I gave considerable thought to whether to reply or not—about ten nanoseconds worth, before beginning to type. Desperate much? Me? With nothing pressing to do, why not amuse myself for a while. I typed: A man of few words. With pick-up lines like that you must have all the girls flocking to meet you.
The response was almost instantaneous. You would be surprised. It’s less about what one says and more about what one does.
I would be surprised, quite surprised. Is this where you send me a photo of your cock, or someone else’s cock, in an effort to have me panting with lust?
I don’t mean to disappoint you, but you have not earned the privilege of seeing my genitals, and I’m certainly not in the habit of sending photos of mine or anyone else’s across the internet, regardless of how much you might like to pant.
Hmm. He was keeping my attention. He was different. And you don’t want me to send a naked photo of myself on my knees with my legs spread?
Not at all. I can see all I need to see in your profile photos. I will see the rest in real life, if and when you decide you want that to happen.
Well, the ball was firmly back in my court. Did I want to continue to play? The toolbar lit up again.
I offer my compliments on your appearance. You have been blessed with good genes and you have obviously looked after yourself. You should be proud. I have no doubt your face is even more beautiful than the rest of you.
That caused me to smile. Flattery. Was it genuine? It didn’t really matter at that point. It was just nice to read so I replied, Thank you. You are too kind.
He shot back with I wonder if you will still feel that way when it is you who is over my knee and you are receiving your first spanking.

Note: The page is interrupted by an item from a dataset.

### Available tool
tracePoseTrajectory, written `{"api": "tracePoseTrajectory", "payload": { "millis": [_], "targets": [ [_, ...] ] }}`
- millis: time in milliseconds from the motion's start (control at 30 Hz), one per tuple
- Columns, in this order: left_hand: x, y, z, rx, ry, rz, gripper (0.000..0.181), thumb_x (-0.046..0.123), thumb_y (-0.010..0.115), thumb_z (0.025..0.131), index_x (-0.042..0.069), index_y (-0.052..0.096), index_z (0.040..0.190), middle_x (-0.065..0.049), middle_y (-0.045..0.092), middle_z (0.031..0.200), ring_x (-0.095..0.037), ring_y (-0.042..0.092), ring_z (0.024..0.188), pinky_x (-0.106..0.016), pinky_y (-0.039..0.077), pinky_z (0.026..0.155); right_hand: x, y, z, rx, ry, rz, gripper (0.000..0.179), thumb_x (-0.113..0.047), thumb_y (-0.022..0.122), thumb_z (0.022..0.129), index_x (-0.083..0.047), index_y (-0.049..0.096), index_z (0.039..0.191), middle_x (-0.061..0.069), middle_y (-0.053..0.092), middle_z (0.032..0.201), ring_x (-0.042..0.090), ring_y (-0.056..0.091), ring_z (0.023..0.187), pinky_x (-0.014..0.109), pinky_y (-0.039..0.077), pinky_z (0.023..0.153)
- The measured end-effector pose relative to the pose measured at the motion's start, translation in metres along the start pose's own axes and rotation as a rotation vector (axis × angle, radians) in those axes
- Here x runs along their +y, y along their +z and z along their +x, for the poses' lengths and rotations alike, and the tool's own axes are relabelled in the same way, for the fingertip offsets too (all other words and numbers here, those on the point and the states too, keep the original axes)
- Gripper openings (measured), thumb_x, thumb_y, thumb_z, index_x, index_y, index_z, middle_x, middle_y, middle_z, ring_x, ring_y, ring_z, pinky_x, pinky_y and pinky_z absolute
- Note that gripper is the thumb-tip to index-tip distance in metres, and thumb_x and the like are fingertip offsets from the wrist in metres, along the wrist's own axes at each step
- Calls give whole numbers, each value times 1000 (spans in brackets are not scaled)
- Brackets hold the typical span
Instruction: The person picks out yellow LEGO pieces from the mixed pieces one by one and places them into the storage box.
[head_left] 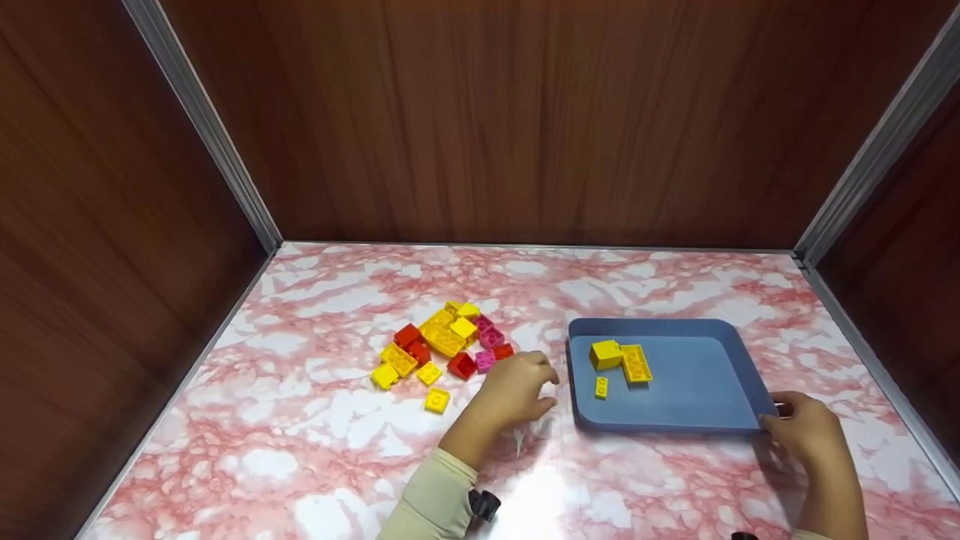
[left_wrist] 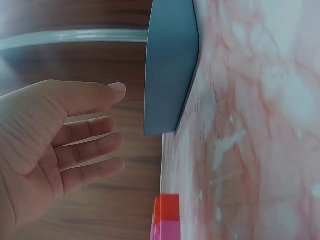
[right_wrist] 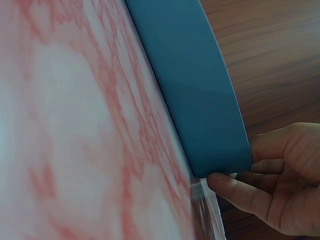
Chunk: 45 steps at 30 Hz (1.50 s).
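My right hand (head_left: 811, 429) grips the blue-grey tray (head_left: 686, 397) at its near right corner. In the right wrist view, thumb and fingers lie around the end of the tray's wall (right_wrist: 200, 95). Between the tray and a heap of toy building bricks, my left hand (head_left: 514, 388) hovers with nothing in it, its fingers loosely bent and spread from the thumb. Inside the tray's left half lie a yellow block (head_left: 604, 355), a longer yellow brick (head_left: 636, 364) and a small yellow brick (head_left: 601, 388).
Left of the tray, the heap holds several yellow bricks (head_left: 442, 334), red bricks (head_left: 462, 365) and magenta bricks (head_left: 486, 361). One yellow brick (head_left: 436, 400) lies apart in front. Brown wood-look panels (head_left: 525, 127) with metal edging enclose the marbled pink-and-white table (head_left: 315, 450).
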<state>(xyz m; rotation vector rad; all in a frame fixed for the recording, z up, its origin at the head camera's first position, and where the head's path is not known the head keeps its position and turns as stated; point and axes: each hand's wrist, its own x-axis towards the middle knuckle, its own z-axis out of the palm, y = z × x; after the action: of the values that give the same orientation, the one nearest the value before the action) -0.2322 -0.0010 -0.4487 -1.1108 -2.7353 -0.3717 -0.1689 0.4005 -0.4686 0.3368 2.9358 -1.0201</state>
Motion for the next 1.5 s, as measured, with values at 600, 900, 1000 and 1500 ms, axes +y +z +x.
{"api": "tracePoseTrajectory", "payload": {
  "millis": [600,900,1000,1500],
  "targets": [
    [-48,-17,-55,151,-233,-100,27,23,82,77,9,75,98,-5,67,94,-25,65,84,-40,54,74,-2,1,0,2,-26,4,52,-9,63,87,21,46,126,40,57,112,55,55,104,62,41,88],
    [-67,-28,-71,142,-314,-145,25,19,84,75,5,76,95,-7,68,94,-27,64,91,-43,53,81,0,3,-1,9,-25,8,52,-10,63,87,21,46,126,39,59,110,47,62,95,58,44,84],
    [-73,-30,-74,121,-343,-169,24,16,84,73,5,76,94,-7,68,97,-28,64,95,-45,52,84,0,3,-1,13,-20,9,52,-10,63,87,21,47,126,39,59,110,44,63,92,57,45,83],
    [-90,-15,-81,-109,-505,-283,41,7,88,63,8,76,102,-6,69,101,-27,62,95,-45,49,87,0,-2,-2,-7,-7,10,52,-10,62,89,20,45,127,39,58,112,52,56,102,62,41,88]
  ]
}}
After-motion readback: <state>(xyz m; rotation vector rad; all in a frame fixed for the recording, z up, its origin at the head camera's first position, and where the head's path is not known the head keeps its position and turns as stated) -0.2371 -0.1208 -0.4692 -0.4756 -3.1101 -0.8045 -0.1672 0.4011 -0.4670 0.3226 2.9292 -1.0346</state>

Shocked at his response, I shut down the site immediately. To hell with him. What caused him to write something like that, just when I thought I had met someone I could get to know? Jerk! Dang! I was little disappointed at my own response. I had reacted too soon. I was safely sitting behind a keyboard. Even if it turned out he was a creep or a troll, he didn’t know where I was or what I looked like. What did I expect? Discussions about bible class? I was on a kinky adult web site for chrissake. I needed to talk this through with someone and I knew just the person.